A exumação dos corpos dos cinco integrantes dos Mamonas Assassinas ocorre em Guarulhos, na Grande São Paulo. O projeto visa criar um memorial vivo em homenagem à banda. A inauguração do espaço gratuito para o público está prevista para esta semana antes do aniversário de 30 anos da tragédia que tirou a vida do grupo.
A iniciativa foi decidida em conjunto pelos familiares dos músicos e o BioParque Cemitério de Guarulhos. A cremação de parte dos restos mortais resultará em adubo para o plantio de cinco árvores, uma representando cada integrante. O espaço contará com totens, QR Codes e um ambiente para os fãs deixarem mensagens.
O memorial será instalado ao lado dos túmulos dos artistas, mantendo-os abertos à visitação. As árvores terão identificação com QR Codes, permitindo acesso a fotos, vídeos e relatos sobre os músicos. O local terá bancos, totens interativos e áreas para mensagens e comemoração da história da banda.
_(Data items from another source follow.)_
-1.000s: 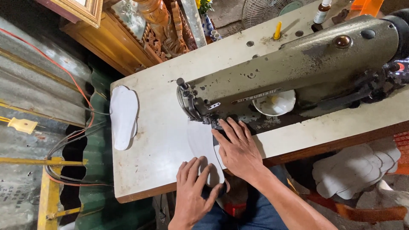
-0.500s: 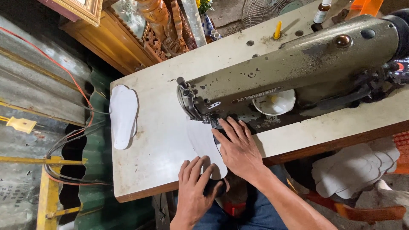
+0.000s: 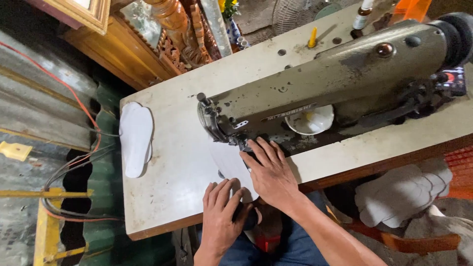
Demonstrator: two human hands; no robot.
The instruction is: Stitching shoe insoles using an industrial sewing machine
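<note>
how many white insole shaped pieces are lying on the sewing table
2 in plain view: one white insole piece lies alone near the table's left edge, and one white piece sits under both hands by the needle. A pile of similar pieces lies below the table; some may be hidden.

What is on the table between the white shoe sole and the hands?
Only bare tabletop lies between the white insole and the left hand, in the head view.

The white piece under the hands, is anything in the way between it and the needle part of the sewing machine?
Nothing visible does. The white piece lies flat on the table, running straight up to the sewing machine head. The right hand presses on it; the left hand holds its near edge.
</note>
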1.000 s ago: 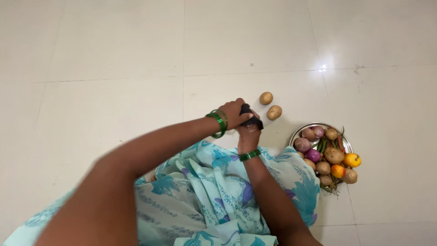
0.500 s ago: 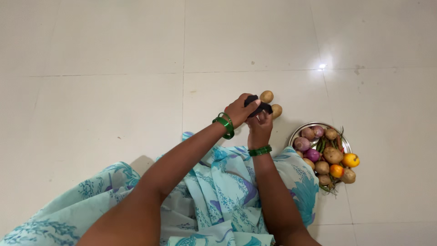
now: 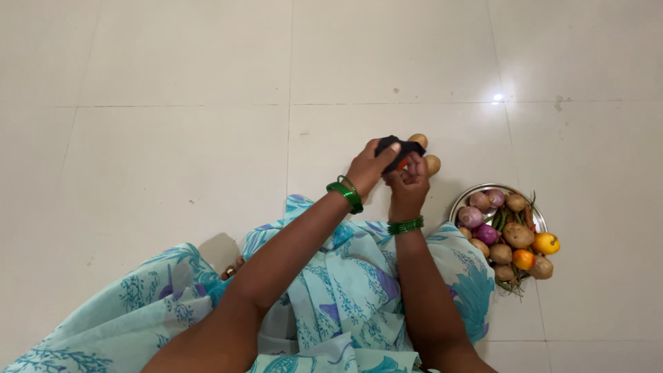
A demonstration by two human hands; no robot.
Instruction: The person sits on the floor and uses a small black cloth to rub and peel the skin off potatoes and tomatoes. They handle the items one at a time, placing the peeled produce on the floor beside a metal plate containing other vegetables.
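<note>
My left hand (image 3: 367, 168) and my right hand (image 3: 409, 181) meet in front of me, both gripping a small black object (image 3: 398, 148) with a bit of orange showing beneath it. What the object is cannot be told. Green bangles circle both wrists. Two potatoes (image 3: 432, 164) lie on the floor right behind my hands, partly hidden by them.
A round steel plate (image 3: 461, 199) sits to the right, heaped with potatoes, red onions, green chillies and orange-yellow tomatoes (image 3: 545, 243). My lap is covered by light blue patterned cloth (image 3: 345, 290). White floor tiles (image 3: 173, 138) spread all around.
Both hands have lifted slightly and moved forward with the black object, now covering part of the two potatoes. My left arm has drawn in closer.
</note>
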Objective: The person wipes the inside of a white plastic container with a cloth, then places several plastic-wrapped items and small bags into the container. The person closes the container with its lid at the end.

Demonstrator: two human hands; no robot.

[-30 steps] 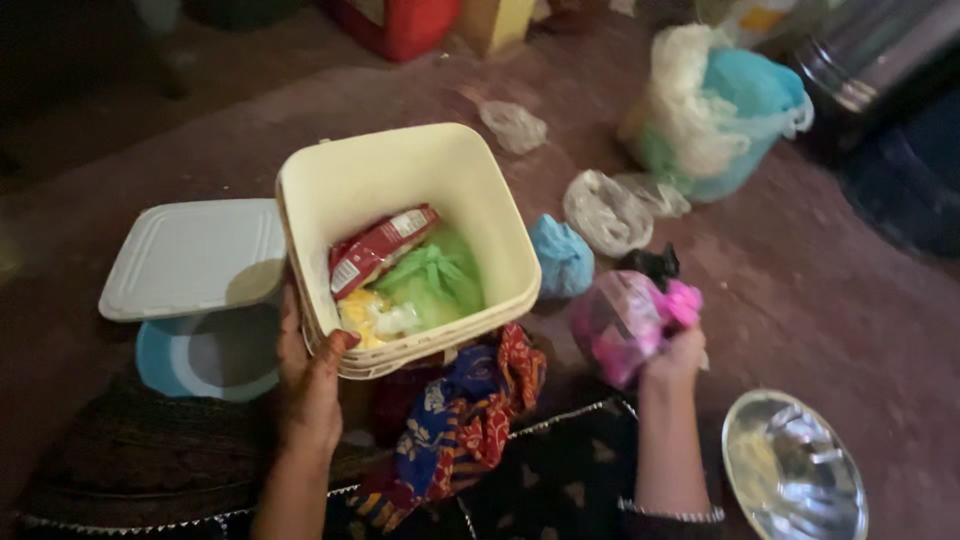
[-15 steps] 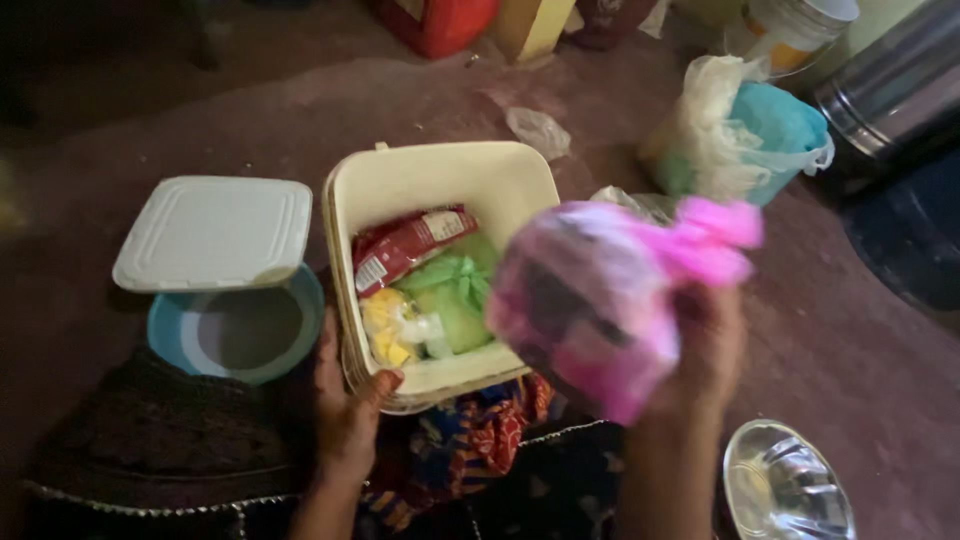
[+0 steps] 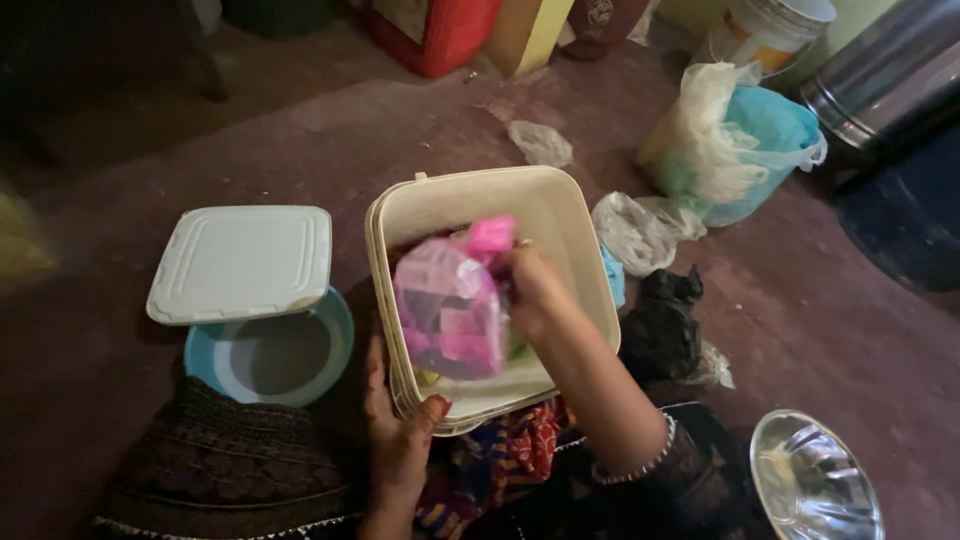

A escolha das espécies de árvores foi feita pelas famílias, que participaram ativamente das decisões. As cinzas serão colocadas em urnas biodegradáveis com sementes selecionadas. Cada árvore terá sua evolução acompanhada digitalmente, desde o plantio até o crescimento no memorial.
O memorial vivo dos Mamonas Assassinas foi pensado como um ambiente permanente e acessível, sendo o primeiro do tipo. A homenagem busca criar um espaço de memória coletiva e celebração da história da banda, possibilitando que fãs e visitantes deixem suas recordações.
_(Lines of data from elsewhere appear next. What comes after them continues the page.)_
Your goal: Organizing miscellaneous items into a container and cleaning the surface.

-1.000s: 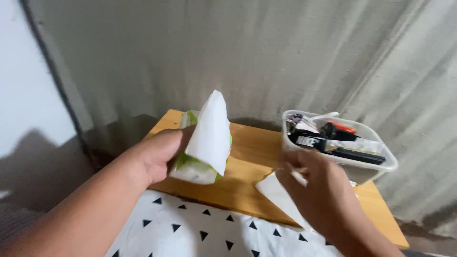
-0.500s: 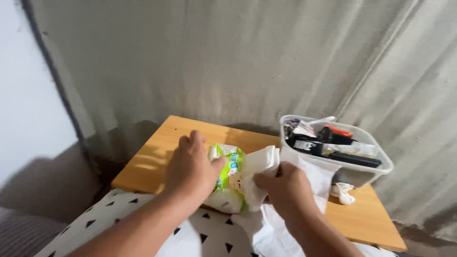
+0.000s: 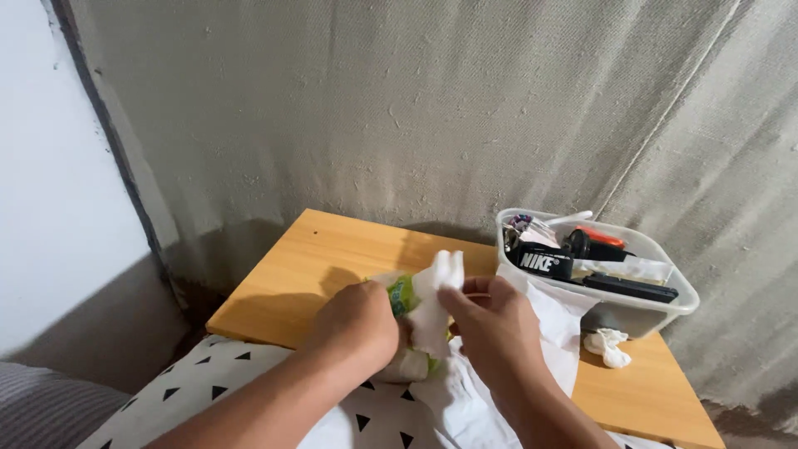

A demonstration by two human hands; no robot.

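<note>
While the left hand (image 3: 359,326) clamps down around a soft, crinkly green-and-white wipes pack (image 3: 402,297) at the near edge of the smooth wooden table (image 3: 316,254), the right hand (image 3: 490,320) pinches one limp white tissue (image 3: 434,299) rising out of the pack's top. One larger thin white sheet (image 3: 555,320) drapes beneath the right wrist. One clear plastic tub (image 3: 657,301), rectangular with rounded corners, stands at the table's right side, holding dark oddments. One crumpled white wad (image 3: 607,346) lies just beside it. A triangle-patterned white cloth (image 3: 224,382) covers the foreground.
</note>
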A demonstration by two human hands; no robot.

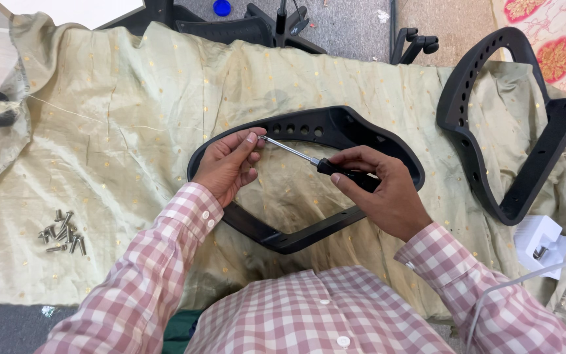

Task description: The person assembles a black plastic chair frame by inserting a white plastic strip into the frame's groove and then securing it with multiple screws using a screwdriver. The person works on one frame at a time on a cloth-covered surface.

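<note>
A pale green cloth [119, 131] with small gold dots covers the surface. In the middle of the frame lies a black frame [309, 128], a curved loop with a row of round holes along its top. The right hand [388, 193] has its grip closed around the black handle of a screwdriver [316, 160]. The screwdriver lies almost flat, and its long line runs from the lower right up to the upper left. Its thin metal tip points to the upper left, at the fingertips [251, 137] of the left hand [227, 164]. The left hand's grip is narrow, pinched at the tip; I cannot tell if something small sits there. Both hands are over the open middle of the frame, so they hide part of its near edge. A second frame [525, 177], black too, lies at the right of the picture. A pile of screws [63, 233] sits at the lower left, well apart from the hands. A white piece [538, 239] lies at the lower right. A blue cap [222, 7] lies on the floor at the top.
</note>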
A tragédia que vitimou a banda em um acidente aéreo na Serra da Cantareira, em 1996, gerou grande comoção nacional. O velório e o cortejo das vítimas foram acompanhados por milhares de fãs. O memorial permitirá que a memória e a influência dos Mamonas Assassinas continuem vivas.
Novos detalhes sobre a inauguração e horários de visitação serão divulgados durante a semana, mantendo os fãs informados sobre o acesso ao memorial e permitindo que todos os interessados participem da homenagem.